Start of Block

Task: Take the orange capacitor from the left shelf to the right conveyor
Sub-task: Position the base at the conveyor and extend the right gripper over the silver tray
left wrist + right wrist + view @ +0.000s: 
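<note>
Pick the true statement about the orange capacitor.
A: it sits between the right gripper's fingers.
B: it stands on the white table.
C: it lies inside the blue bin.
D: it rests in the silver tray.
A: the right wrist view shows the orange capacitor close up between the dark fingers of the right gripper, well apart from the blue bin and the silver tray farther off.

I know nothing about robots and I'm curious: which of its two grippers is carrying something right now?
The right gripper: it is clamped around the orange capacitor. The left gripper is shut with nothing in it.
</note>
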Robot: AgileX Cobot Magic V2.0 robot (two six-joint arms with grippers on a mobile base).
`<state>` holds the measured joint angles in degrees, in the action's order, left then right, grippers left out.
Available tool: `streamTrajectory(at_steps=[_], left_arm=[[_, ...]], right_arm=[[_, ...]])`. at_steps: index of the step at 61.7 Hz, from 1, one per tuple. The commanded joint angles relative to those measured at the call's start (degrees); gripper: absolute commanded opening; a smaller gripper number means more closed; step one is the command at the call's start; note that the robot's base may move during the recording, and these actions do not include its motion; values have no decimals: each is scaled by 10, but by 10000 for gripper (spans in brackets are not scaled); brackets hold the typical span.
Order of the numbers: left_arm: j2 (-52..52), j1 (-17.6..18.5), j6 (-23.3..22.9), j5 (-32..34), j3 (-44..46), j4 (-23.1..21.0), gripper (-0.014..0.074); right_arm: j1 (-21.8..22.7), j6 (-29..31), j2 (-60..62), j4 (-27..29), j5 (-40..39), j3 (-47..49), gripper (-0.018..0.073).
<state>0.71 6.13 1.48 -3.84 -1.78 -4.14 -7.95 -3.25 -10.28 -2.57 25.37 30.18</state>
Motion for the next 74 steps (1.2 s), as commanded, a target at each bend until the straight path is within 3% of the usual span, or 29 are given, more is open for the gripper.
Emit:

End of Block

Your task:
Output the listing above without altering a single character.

Task result:
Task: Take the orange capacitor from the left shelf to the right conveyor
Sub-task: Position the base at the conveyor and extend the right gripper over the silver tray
left wrist + right wrist + view @ +0.000s: 
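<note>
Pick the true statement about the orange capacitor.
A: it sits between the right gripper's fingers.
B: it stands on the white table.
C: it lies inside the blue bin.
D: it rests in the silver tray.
A: the right wrist view shows the orange capacitor close up between the dark fingers of the right gripper, well apart from the blue bin and the silver tray farther off.

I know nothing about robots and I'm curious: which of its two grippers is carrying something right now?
The right gripper: it is clamped around the orange capacitor. The left gripper is shut with nothing in it.
</note>
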Robot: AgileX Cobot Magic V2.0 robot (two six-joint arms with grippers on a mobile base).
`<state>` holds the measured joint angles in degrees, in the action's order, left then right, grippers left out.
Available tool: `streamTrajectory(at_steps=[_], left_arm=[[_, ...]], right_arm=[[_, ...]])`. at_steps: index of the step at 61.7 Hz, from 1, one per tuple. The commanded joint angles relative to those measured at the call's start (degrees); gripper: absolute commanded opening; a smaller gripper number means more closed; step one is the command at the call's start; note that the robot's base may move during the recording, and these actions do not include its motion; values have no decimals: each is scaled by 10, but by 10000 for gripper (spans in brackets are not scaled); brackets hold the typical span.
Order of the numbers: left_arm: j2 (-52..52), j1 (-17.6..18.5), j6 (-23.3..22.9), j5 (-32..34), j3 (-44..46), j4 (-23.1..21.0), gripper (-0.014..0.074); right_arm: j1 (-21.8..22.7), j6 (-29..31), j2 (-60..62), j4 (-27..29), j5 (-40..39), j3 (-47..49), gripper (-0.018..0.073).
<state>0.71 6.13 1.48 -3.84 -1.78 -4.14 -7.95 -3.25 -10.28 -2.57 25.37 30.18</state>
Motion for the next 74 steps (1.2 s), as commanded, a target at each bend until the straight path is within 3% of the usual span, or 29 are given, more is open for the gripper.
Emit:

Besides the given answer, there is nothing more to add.